### [Your goal]
Please tally the lines in the material below that contain the word "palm", and give the count only.
....
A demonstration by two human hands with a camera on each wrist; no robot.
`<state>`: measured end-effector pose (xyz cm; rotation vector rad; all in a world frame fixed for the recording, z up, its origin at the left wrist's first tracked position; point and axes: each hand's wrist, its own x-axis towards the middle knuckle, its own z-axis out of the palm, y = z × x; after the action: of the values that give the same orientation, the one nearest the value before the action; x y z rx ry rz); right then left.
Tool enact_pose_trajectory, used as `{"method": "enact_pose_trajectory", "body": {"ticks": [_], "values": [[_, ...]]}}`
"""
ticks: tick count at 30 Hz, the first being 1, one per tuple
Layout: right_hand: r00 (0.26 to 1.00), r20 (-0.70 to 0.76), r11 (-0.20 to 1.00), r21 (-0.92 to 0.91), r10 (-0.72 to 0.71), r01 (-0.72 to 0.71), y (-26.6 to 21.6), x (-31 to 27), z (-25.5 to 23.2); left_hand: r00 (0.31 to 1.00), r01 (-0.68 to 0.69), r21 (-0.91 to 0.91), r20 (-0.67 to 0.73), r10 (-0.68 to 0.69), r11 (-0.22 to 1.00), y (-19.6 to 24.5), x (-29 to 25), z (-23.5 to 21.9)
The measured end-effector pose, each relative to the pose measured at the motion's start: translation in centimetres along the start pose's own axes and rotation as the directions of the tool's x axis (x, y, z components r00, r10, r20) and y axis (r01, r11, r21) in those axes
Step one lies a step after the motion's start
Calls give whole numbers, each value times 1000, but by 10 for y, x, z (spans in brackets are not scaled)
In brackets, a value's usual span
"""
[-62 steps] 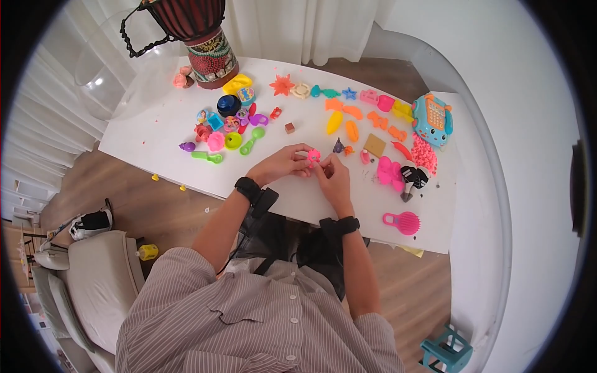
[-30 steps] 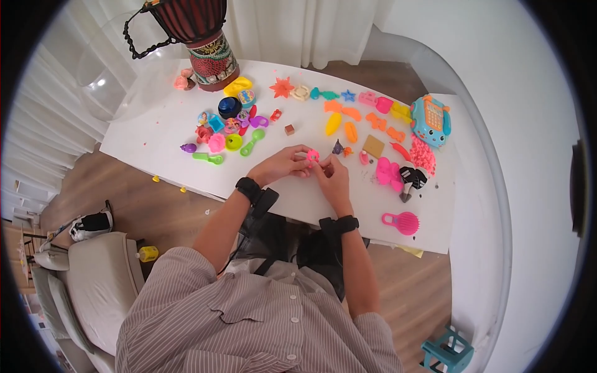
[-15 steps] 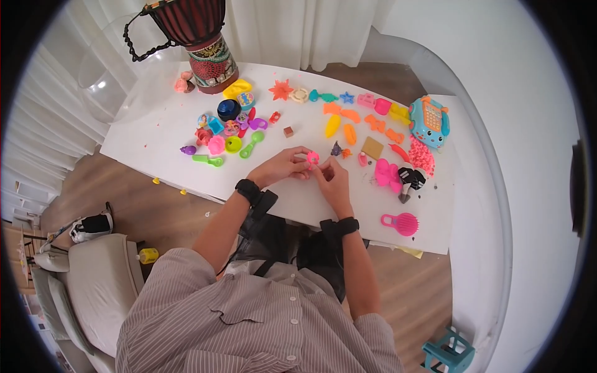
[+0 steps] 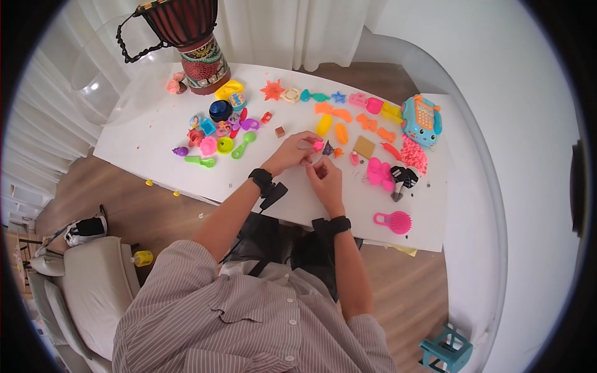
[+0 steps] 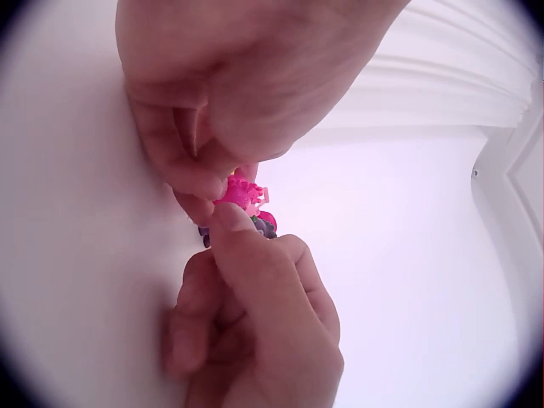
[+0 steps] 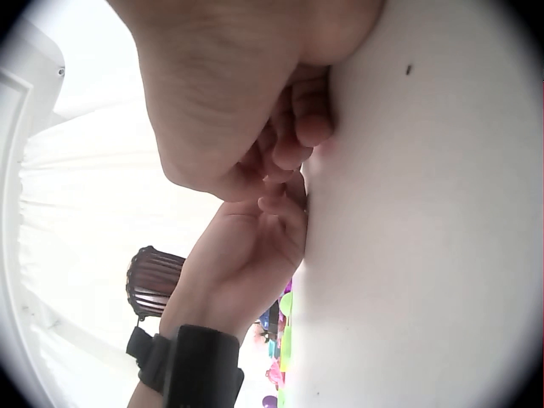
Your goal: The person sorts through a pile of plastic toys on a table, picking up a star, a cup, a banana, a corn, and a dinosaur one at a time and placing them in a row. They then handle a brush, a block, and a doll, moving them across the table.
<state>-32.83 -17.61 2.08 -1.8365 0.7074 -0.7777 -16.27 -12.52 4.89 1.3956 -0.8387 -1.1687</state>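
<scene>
Pink and small, the plastic toy piece (image 4: 318, 146) sits at the centre of the frame, pinched between the fingertips of the left hand (image 4: 292, 153) and the right hand (image 4: 324, 175), just above the white table (image 4: 149, 143); no containers are identifiable.

Person wears grey-brown shirt (image 4: 249, 323) w/ fine pale stripes, button front, white buttons, collar, sleeves rolled above elbows. Black band on each wrist: left wrist band (image 4: 262, 178) w/ black cam unit clipped beside it, right wrist band (image 4: 331, 225) similar. Dark trousers (image 4: 286, 242) below shirt hem.
</scene>
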Motion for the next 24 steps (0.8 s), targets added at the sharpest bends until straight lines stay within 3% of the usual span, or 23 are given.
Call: {"method": "enact_pose_trajectory", "body": {"ticks": [10, 24], "values": [[1000, -13, 1000, -11, -8, 8, -1, 1, 1, 999, -44, 148, 28, 40, 988, -11, 5, -12], [1000, -17, 1000, -31, -1, 1, -6, 1, 0, 997, -73, 108, 33, 70, 991, -10, 5, -10]]}}
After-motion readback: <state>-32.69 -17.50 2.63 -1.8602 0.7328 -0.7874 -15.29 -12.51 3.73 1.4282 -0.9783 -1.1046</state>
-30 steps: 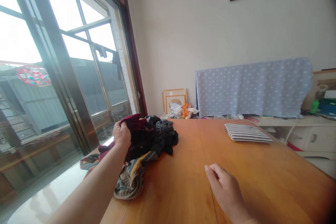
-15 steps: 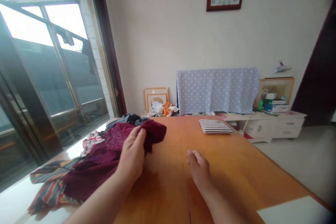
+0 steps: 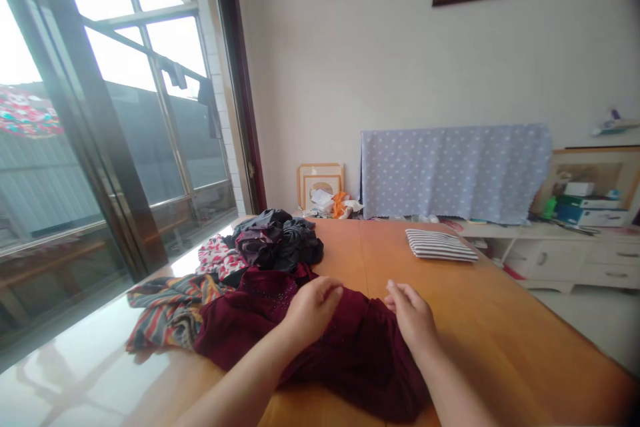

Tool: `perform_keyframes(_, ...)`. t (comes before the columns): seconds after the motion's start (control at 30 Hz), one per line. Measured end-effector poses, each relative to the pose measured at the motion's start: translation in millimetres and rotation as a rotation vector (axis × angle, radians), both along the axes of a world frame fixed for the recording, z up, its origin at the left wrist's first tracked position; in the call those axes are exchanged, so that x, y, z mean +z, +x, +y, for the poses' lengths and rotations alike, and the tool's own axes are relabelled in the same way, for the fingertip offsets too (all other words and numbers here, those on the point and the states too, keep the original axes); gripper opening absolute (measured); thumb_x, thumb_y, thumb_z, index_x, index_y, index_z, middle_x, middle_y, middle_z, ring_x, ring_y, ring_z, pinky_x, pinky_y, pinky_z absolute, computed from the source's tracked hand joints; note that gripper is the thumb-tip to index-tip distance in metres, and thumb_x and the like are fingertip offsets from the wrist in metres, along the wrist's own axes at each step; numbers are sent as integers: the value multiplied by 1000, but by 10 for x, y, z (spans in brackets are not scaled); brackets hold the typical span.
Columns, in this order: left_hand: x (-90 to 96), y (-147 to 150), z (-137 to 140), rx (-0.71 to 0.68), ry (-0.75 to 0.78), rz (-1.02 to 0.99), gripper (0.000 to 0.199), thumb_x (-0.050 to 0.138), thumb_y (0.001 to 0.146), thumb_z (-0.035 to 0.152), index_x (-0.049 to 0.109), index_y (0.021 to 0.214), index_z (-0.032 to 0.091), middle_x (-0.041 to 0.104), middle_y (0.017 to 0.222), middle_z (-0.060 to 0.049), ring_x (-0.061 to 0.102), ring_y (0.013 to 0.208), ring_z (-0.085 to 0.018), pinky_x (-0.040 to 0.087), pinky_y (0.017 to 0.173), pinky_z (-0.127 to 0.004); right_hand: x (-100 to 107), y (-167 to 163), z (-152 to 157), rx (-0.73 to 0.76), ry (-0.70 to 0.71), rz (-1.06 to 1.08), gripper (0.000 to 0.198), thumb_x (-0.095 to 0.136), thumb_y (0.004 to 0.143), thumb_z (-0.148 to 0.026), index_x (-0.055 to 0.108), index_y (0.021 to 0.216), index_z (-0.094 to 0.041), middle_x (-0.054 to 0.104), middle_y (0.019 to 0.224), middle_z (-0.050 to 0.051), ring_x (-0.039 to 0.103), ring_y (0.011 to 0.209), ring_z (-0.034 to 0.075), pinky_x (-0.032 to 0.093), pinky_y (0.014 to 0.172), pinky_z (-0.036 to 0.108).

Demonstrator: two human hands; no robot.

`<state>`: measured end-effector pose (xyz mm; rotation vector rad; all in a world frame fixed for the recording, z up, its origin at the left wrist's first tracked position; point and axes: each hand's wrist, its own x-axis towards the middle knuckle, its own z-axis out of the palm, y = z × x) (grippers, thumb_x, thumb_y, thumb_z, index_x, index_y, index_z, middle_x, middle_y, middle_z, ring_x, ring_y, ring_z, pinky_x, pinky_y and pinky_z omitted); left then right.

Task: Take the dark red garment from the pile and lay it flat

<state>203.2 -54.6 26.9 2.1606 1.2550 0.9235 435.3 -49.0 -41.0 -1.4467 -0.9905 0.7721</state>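
Observation:
A maroon garment [image 3: 360, 353] with small sparkling dots lies loosely spread across the middle of the wooden table [image 3: 480, 327]. My left hand [image 3: 315, 310] is over its middle, fingers curled closed on the cloth. At the garment's right edge, my right hand [image 3: 414, 320] has its thumb and fingers pinched together on the fabric. The left part of the garment rests against a striped multicolour cloth [image 3: 175, 310]. Behind it sits a heap of dark clothes [image 3: 285, 237], with a white-and-red patterned cloth [image 3: 220, 259] at its left side.
A folded black-and-white striped cloth [image 3: 440, 245] lies at the table's far right. Beyond the table stand a low white cabinet [image 3: 590, 260] and something draped with a dotted blue-grey cloth [image 3: 450, 173]. Glass windows [image 3: 170, 113] are on the left.
The maroon garment has been pulled from the pile toward the right and front, and now spreads under both hands. My right hand, apart from it earlier, has come to its edge. The view has turned left.

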Motion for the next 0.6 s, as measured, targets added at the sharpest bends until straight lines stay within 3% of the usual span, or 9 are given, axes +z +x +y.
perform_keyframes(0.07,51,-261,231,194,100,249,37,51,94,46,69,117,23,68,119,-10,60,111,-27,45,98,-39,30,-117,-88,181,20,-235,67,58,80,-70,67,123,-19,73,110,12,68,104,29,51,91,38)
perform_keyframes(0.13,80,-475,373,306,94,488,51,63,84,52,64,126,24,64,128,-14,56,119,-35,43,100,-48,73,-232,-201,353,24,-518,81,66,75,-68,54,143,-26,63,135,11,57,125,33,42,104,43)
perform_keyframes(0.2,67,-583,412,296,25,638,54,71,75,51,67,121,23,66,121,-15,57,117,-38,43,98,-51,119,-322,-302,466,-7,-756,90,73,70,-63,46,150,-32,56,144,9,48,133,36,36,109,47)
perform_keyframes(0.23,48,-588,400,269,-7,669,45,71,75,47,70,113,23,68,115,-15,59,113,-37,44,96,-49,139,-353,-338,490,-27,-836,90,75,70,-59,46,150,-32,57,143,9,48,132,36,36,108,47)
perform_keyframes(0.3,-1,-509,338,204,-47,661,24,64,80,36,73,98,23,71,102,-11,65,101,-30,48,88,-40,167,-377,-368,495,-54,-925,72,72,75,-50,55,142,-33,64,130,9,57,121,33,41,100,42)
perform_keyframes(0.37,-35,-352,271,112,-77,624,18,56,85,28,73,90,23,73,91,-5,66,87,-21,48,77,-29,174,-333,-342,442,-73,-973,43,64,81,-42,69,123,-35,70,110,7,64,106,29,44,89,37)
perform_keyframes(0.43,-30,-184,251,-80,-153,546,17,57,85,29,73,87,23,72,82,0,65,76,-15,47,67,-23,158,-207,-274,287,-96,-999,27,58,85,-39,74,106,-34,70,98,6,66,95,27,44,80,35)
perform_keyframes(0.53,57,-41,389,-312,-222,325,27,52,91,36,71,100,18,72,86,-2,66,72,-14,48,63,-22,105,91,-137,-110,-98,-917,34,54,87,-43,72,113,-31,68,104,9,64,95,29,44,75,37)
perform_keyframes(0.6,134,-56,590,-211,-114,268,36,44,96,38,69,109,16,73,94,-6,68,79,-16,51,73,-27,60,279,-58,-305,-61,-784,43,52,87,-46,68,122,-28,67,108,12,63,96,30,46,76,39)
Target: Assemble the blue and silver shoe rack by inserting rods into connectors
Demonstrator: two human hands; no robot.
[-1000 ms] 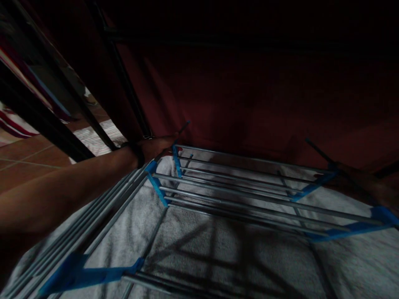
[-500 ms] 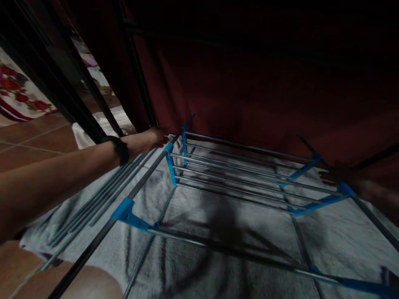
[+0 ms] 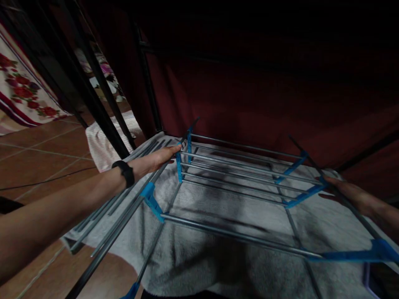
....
### [Response]
2